Se levantó, con la mano en el pecho, no podía respirar. Se apoyó en la cama, su larga y frondosa trenza le caía por un lateral. Repentinamente, empezó a sentir que le tiraban del pelo. Miró hacia su derecha y un pequeño minino se descosía por jugar con la punta de su trenza, a la que acabó por deshacer rompiendo la atadura de piel que la mantenía en su sitio. Era un precioso gato negro, esbelto, esponjoso, con unos preciosos ojos verdes.

⎯¿Qué haces tú aquí, pequeña pelusa? ⎯preguntó mientras se agachaba a recogerla.

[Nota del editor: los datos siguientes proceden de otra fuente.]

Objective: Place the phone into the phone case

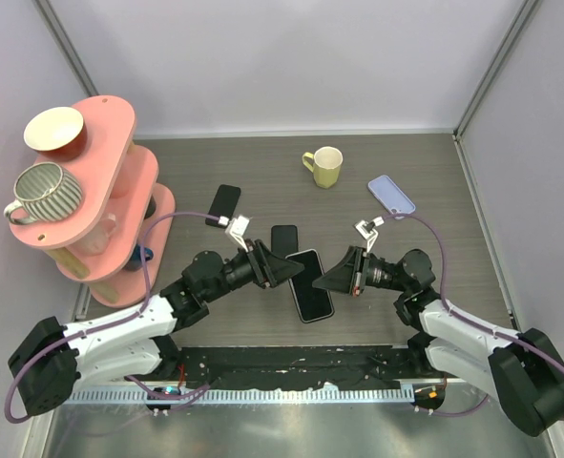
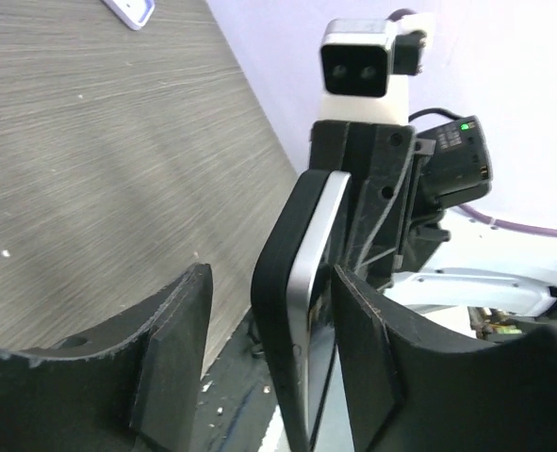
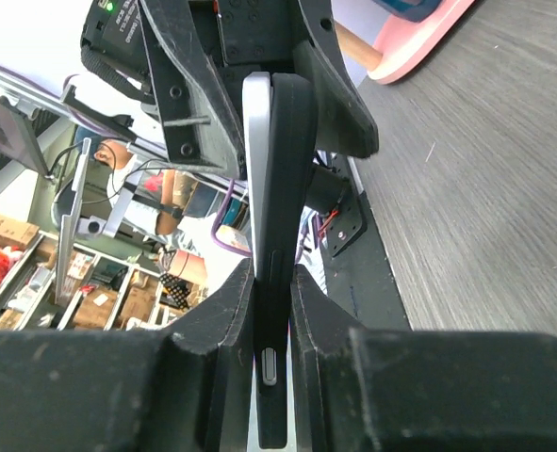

La gata, sorprendentemente dócil, se dejó agarrar, y mientras la sanadora la subía, el felino cerró los ojos y comenzó a ronronear, feliz. «¡Genial!», debió pensar la gata. Cuál no fue su sorpresa al comprobar que, a medio camino, salió volando disparada hacia la cama. Cuando la gata aterrizó, observó extrañada que una gran mano cubría la boca de quien había elegido para jugar esa noche, la dueña de aquella maravillosa trenza deshecha gracias a ella. Poco después, su juguete en forma de humana fue sustraído de la habitación, así que, ni corta ni perezosa, doña minina se puso a lamerse las patas.